Alberto Schettino

Personal information
- Date of birth: 26 March 1984 (age 41)
- Place of birth: Castellammare di Stabia, Italy
- Height: 1.82 m (5 ft 11+1⁄2 in)
- Position(s): Left back

Team information
- Current team: Fondi

Youth career
- 000?–2002: Torino
- 2002–2004: Roma
- 2002–2003: → Torino (loan)

Senior career*
- Years: Team / Apps / (Gls)
- 2004–2007: Teramo / 13 / (1)
- 2005: → Rosetana (loan) / 4 / (0)
- 2006: → Latina (loan) / 6 / (0)
- 2007–2008: Cuneo / 28 / (1)
- 2008–2010: Alessandria / 47 / (1)
- 2010–2011: Pro Vercelli / 16 / (0)
- 2012–: Fondi / 16 / (0)

= Alberto Schettino =

Italian footballer (born 1984)

Alberto Schettino (born 26 March 1984) is an Italian footballer who plays for Fondi. Schettino spent his whole career in Lega Pro (ex-Serie C).

==Biography==
===Torino===
Born in Castellammare di Stabia, the Province of Naples, Schettino started his career at Torino Calcio in the northern city of Turin. He was part of Allievi Nazionali team in 2000-01 season.

===Roma and false accounting scandal===
In June 2002 signed by Roma in co-ownership deal, which Torino also got Daniele Martinetti in co-ownership in exchange. He signed a 3-year contract. Both players were tagged for €1.6M. Both club was also swapped Luigi Panarelli and Gabriele Paoletti for Giammarco Frezza and Alberto Maria Fontana. Both club enjoy a false capital gains on footballers, which only in terms of intangible asset increased.

He was remained at Torino youth team until June 2004, which Roma gave up their remain 50% rights of Martinetti, Frezza and Fontana for free; Torino sold the remain rights of Panarelli, Paoletti and Schettino for just €60,000 in total. The club also corrected the asset table of the club by setting up a special 10-year amortize fund in 2002–03 season, which Schettino's contract value had write-down (more correctly moved to the special fund) €3.08 million, and would amortize in 10-year period. The rest of €120,000 had been amortized ca 2002–03 season, made Schettino worth for nothing in main accounting table of the players. Eventually the special fund was removed on 1 July 2006, the date that Roma adopted IFRS accounting standards, which the over €80 million toxic (paper) asset of the special fund was vaporized.

===Post-Roma===
He then left for Teramo in another co-ownership deal along with Denis Boshnjaku, for a peppercorn of €500 each. Roma also registered a profit of €1,000 each for the players, as they were already write-down to zero previously. Panarelli also joined the team for free. In June 2005, Roma gave up its remain 50% rights, which the club had to register a financial loss of €500, as the asset value of the retain 50% rights of Schettino had "worth" €500 in accounting to worth nothing. Schettino was loaned to Rosetana in January 2005 to seek the chance to play. After no appearance in the first half of 2005-06 season, he was loaned to Latina in January 2006. He played 11 Serie C1 matches in 2006–07 season.
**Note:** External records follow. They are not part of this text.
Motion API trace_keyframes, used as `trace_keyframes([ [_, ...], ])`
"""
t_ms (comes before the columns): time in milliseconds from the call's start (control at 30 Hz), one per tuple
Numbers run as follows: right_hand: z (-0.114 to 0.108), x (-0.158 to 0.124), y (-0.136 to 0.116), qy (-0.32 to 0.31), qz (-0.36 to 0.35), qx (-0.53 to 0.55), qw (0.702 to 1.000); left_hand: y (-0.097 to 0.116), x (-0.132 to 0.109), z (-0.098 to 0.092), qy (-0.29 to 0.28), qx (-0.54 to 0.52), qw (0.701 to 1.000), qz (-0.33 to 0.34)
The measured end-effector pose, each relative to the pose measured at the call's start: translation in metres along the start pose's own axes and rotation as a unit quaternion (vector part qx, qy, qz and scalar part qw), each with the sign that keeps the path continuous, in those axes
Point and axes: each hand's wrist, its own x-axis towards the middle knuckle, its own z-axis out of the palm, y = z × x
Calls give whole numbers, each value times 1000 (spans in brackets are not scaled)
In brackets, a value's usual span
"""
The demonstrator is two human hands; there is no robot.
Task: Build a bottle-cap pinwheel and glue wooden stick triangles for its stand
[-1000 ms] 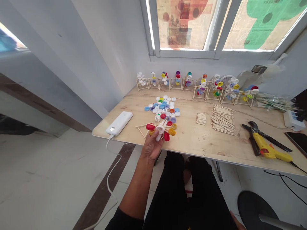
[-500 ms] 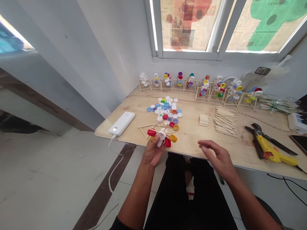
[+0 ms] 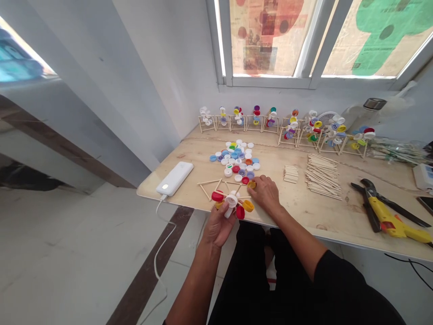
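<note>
My left hand (image 3: 219, 225) is closed around a small wheel made of bottle caps on sticks (image 3: 231, 201). A white cap sits at the wheel's hub, with red, yellow and white caps around it. My right hand (image 3: 266, 194) is down on the table, its fingers closed at the edge of a yellow bottle cap (image 3: 251, 184); the fingertips are partly hidden. Beyond it lies a pile of loose bottle caps (image 3: 233, 155), mostly white and blue. Stick frames (image 3: 204, 190) lie flat just behind the wheel.
Finished cap wheels on stick stands (image 3: 256, 119) line the wall. Short sticks (image 3: 291, 174) and longer sticks (image 3: 323, 176) lie right of centre. A yellow glue gun (image 3: 392, 221) and black-handled cutters (image 3: 367, 203) rest at the right. A white power bank (image 3: 175, 179) with a cable is at the left edge.
My right hand has moved left and forward from above the table's front edge to the yellow cap. My left hand still holds the wheel. The view has shifted slightly.
</note>
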Motion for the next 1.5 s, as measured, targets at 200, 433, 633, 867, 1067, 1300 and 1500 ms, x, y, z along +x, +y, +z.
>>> trace_keyframes([
  [200,-7,-21,18,-7,-4,-15,1000,-5,6,6,3,8,1000,-12],
  [433,-43,-60,50,10,-16,191,981,-18,11,14,-23,71,996,-38],
  [633,-87,-80,34,-32,18,414,910,-24,10,29,-75,148,985,-53],
  [867,-84,-86,22,-64,5,429,901,-27,8,34,-108,207,970,-72],
  [1067,-73,-92,19,-36,74,481,873,-33,10,33,-125,166,975,-81],
  [1300,-61,-97,13,4,104,506,856,-32,12,33,-108,173,974,-99],
  [1500,-58,-98,12,25,106,517,849,-29,14,34,-119,179,971,-102],
])
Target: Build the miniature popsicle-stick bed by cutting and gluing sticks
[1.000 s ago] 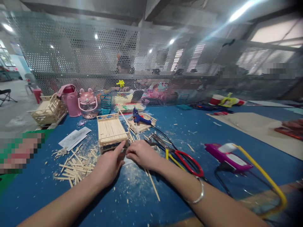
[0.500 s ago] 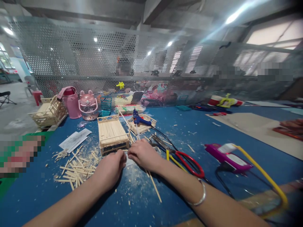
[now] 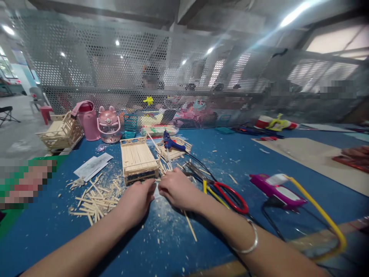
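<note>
Bare left grip (image 3: 135, 200) and right grip (image 3: 177, 190), thin silver bangle (image 3: 248, 243) on the right wrist.

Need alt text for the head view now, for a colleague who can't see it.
The left hand and right hand meet at the near end of a small stick-built bed on a blue table. Loose sticks lie to the left, red-handled scissors to the right.

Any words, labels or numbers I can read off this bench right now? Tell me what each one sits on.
Nothing here reads clearly.
Marks on the paper slips: too blurred to read.
White label on the purple tool: too small to read.
Print on the far packet: colours only, illegible.
</note>
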`<action>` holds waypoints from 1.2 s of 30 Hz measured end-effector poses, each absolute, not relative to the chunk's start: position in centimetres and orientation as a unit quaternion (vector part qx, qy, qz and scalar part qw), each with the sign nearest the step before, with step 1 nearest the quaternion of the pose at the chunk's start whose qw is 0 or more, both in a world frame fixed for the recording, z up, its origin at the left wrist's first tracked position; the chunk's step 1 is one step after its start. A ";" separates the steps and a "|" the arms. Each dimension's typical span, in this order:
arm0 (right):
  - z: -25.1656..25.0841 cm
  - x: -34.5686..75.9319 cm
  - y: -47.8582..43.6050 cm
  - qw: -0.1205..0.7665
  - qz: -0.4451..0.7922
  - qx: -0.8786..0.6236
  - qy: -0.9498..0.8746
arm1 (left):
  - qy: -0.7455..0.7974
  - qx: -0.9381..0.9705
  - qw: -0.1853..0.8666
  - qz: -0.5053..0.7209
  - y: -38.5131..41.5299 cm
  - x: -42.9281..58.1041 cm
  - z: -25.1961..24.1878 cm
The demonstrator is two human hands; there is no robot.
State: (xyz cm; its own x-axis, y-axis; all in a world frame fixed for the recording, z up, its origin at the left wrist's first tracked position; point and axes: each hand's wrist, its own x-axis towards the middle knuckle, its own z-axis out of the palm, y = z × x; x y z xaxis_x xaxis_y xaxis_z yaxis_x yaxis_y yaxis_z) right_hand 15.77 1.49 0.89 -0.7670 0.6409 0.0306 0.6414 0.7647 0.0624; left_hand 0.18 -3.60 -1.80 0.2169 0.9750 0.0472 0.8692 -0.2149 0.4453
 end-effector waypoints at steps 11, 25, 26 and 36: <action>1.1 15.3 0.9 0.011 -0.046 -0.359 -0.932 | 0.602 0.767 0.166 0.149 -3.7 0.2 -1.6; 1.1 15.4 0.7 0.017 -0.037 -0.364 -0.931 | 0.616 0.754 0.175 0.144 -3.6 0.4 -1.7; 1.1 15.3 0.6 0.010 -0.041 -0.364 -0.931 | 0.617 0.754 0.174 0.144 -3.6 0.4 -1.7; 1.2 15.1 0.5 -0.005 -0.059 -0.357 -0.932 | 0.606 0.761 0.165 0.164 -3.8 0.4 -1.8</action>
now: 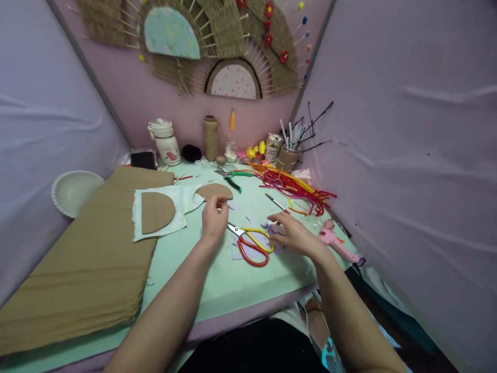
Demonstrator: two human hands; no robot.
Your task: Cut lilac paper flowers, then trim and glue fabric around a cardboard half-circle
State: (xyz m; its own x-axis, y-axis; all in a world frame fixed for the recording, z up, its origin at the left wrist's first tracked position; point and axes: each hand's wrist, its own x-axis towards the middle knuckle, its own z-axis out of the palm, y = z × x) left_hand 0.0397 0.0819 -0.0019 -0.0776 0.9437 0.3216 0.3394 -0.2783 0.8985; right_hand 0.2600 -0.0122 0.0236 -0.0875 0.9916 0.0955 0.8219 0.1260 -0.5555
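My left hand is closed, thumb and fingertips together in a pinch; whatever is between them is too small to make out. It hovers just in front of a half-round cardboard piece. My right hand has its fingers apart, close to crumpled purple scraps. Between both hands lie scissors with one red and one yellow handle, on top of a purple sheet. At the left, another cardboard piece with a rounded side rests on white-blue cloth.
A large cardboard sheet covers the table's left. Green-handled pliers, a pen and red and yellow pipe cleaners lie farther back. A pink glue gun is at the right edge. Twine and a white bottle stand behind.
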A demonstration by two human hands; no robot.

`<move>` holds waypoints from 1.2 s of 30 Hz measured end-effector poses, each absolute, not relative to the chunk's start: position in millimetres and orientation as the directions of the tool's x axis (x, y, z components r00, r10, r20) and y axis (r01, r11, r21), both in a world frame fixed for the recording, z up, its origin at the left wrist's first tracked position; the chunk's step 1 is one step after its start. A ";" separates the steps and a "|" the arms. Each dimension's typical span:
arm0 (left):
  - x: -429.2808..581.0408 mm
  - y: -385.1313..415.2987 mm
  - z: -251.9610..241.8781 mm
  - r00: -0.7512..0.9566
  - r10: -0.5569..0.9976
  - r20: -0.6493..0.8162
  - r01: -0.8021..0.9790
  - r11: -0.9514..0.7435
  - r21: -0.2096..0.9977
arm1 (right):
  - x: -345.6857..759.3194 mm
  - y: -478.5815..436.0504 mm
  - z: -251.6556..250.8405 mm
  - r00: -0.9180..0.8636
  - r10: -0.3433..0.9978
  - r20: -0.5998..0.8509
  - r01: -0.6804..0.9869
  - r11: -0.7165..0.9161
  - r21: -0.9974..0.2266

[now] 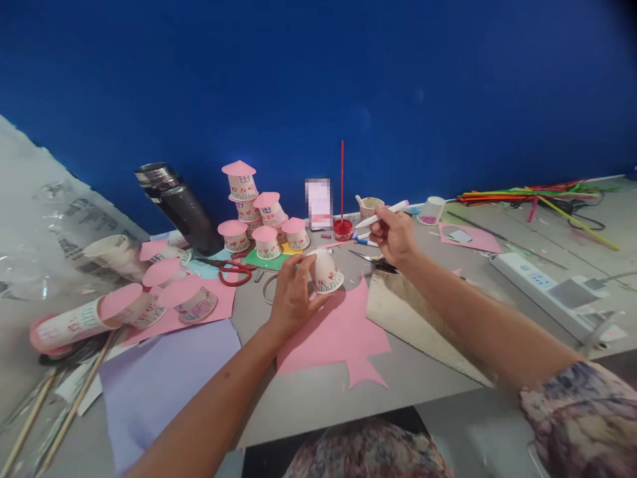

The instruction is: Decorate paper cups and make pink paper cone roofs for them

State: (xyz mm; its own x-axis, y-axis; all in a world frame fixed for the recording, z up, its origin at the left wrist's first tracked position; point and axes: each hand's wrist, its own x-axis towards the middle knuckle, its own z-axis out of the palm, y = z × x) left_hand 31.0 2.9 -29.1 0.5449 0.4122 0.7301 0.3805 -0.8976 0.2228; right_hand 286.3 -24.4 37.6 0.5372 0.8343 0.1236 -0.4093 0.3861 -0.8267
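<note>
My left hand (291, 295) is closed around an upturned white paper cup (326, 272) with red and green drawings, holding it over a cut pink paper sheet (338, 335). Further back and to the right, my right hand (393, 234) grips a white marker pen (383, 214), its tip pointing up and right, above a pair of scissors (374, 260). Behind the cup stands a stack of decorated cups with pink paper roofs (259, 216).
A black flask (179, 206) leans at the back left. Red scissors (231, 272), more roofed cups (164, 295) on pink paper, a lilac sheet (159, 385), a red pot with a stick (342, 228), a silver card (423, 318), a power strip (542, 285) and coloured sticks (537, 194) lie around.
</note>
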 end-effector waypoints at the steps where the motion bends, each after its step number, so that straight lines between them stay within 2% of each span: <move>1: 31.8 2.4 -29.8 0.563 0.392 0.727 0.377 -0.905 0.196 | 288.2 -19.5 41.7 0.548 0.826 0.129 -0.410 0.400 -0.819; 4: 35.4 -1.5 -31.2 0.595 0.341 0.728 0.361 -0.923 0.137 | 298.6 -2.6 54.1 0.583 0.803 0.125 -0.430 0.436 -0.791; 7: 38.6 -6.1 -31.5 0.601 0.341 0.723 0.359 -0.923 0.138 | 305.3 8.2 54.7 0.635 0.765 0.111 -0.417 0.461 -0.783; 14: 39.2 -9.7 -37.1 0.591 0.394 0.704 0.363 -0.909 0.204 | 280.1 -3.7 -12.8 0.675 0.736 0.048 -0.357 0.383 -0.852; 18: 35.3 -8.6 -41.2 0.584 0.429 0.689 0.375 -0.895 0.240 | 270.5 -22.8 -29.6 0.660 0.750 0.056 -0.350 0.372 -0.860; 21: 32.9 -7.9 -40.0 0.588 0.413 0.695 0.365 -0.903 0.228 | 275.2 -29.0 -20.9 0.652 0.758 0.034 -0.379 0.364 -0.851; 26: 34.4 -11.8 -33.3 0.603 0.408 0.686 0.364 -0.905 0.219 | 297.0 -13.0 25.8 0.639 0.769 -0.025 -0.464 0.359 -0.809; 30: 41.8 -12.6 -28.2 0.599 0.358 0.716 0.402 -0.908 0.118 | 293.4 -14.0 41.7 0.614 0.789 0.017 -0.477 0.388 -0.789; 33: 51.2 -8.2 -23.6 0.643 0.258 0.721 0.399 -0.917 -0.028 | 283.7 -26.1 23.3 0.612 0.791 0.000 -0.482 0.373 -0.793; 36: 66.0 0.5 -20.9 0.679 0.205 0.705 0.391 -0.914 -0.110 | 290.2 -33.8 1.6 0.640 0.768 -0.031 -0.478 0.366 -0.798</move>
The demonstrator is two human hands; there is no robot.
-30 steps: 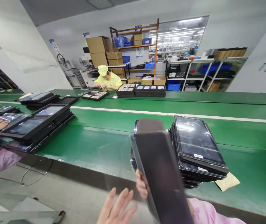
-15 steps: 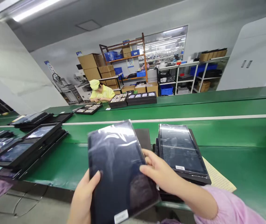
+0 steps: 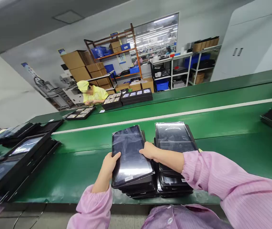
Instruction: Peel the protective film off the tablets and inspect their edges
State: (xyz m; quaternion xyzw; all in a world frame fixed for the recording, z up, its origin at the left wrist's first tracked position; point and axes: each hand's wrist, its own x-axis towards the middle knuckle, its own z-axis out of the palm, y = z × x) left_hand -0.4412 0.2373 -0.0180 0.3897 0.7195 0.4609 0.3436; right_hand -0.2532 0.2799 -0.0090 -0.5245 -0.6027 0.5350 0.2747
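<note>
A bagged tablet (image 3: 129, 156) was held flat on top of the left stack (image 3: 139, 187), which stood on the green belt (image 3: 83, 165). The left hand (image 3: 109, 162) was curled around the tablet's left edge, thumb on the screen. The right hand (image 3: 150, 151) was closed over the tablet's right edge, fingers bent onto it. Just right of the tablet, and touching its stack, a second stack (image 3: 175, 149) of tablets was seen. Well left of the tablet, black trays (image 3: 18, 156) were piled on the belt. Far behind the tablet, a person in yellow (image 3: 91, 93) was seated beside more trays (image 3: 127, 98).
</note>
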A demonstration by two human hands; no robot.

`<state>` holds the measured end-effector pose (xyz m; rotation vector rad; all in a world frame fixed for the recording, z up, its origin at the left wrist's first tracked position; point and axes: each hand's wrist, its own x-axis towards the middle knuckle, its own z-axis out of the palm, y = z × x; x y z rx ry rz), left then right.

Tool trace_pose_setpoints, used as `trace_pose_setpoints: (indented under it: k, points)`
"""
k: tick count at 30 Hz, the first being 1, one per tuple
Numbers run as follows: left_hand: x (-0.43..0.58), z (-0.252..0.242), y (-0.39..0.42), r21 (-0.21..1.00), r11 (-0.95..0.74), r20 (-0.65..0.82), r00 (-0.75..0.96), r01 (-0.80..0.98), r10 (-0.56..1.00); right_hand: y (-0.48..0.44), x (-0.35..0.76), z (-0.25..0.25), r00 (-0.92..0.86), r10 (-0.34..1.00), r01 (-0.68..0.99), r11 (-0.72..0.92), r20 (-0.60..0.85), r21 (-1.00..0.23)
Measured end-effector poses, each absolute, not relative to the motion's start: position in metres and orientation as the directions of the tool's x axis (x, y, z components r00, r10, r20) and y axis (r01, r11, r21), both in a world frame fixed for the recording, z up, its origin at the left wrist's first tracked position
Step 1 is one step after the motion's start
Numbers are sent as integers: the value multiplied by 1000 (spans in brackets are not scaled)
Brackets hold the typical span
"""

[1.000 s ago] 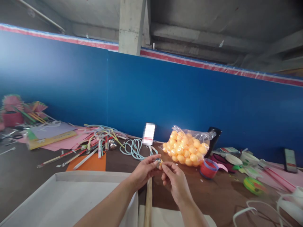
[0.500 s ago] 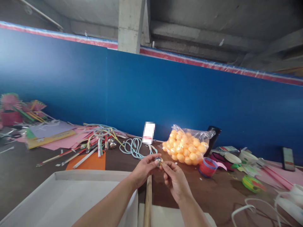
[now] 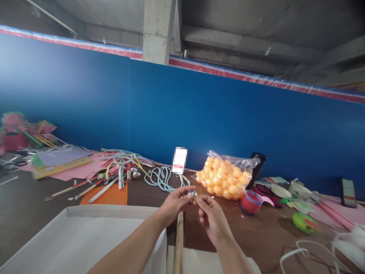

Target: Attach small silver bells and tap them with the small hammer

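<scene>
Currently gripping small shiny ball (image 3: 191, 195) with both hands, just left of and nearer than bag of orange balls (image 3: 225, 179), raised a little above brown table (image 3: 262, 236). Left hand (image 3: 174, 204): thumb and fingertips clamped on the ball's left side. Right hand (image 3: 212, 220): thumb and forefinger pinched together on its right side, other fingers curled in. Can't tell the ball's surface detail, too small and glinting. Left of the bag: coiled light blue cord (image 3: 162, 178), then further left a tangle of coloured strips (image 3: 119, 167) over pink sheets (image 3: 82, 171), plus orange sheet (image 3: 110, 196) nearer. Just right of the bag: red cup (image 3: 251, 202), touching it or just apart, can't tell which; dark upright thing (image 3: 258, 163) behind the bag's right end. Well right of the bag: green-yellow disc (image 3: 303, 222), phone (image 3: 348, 192) propped at blue wall (image 3: 199, 114). Nearer than the bag, under the forearms: white tray (image 3: 85, 236) and wooden stick (image 3: 179, 243) running along the tray's right edge.
</scene>
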<state>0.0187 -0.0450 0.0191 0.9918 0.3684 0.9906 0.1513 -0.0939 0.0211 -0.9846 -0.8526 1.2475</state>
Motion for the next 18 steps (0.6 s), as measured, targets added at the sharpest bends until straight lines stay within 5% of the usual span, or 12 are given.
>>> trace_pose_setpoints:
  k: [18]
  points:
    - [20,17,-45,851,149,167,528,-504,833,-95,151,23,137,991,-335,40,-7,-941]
In summer 2007, Schettino returned to Piedmont for Serie C2 side Cuneo, where he started to play as a regular starter.

In August 2008, he remained at Piedmont, signed an annual contract with Lega Pro Prima Divisione side Alessandria. He was offered another year in July 2009. Schettino left Alessandria on 30 June 2010 and was five months without an club, before signed on 20 November 2010 for Pro Vercelli.

After without a club for nearly 6 months, Schettino was signed by Fondi in December 2011.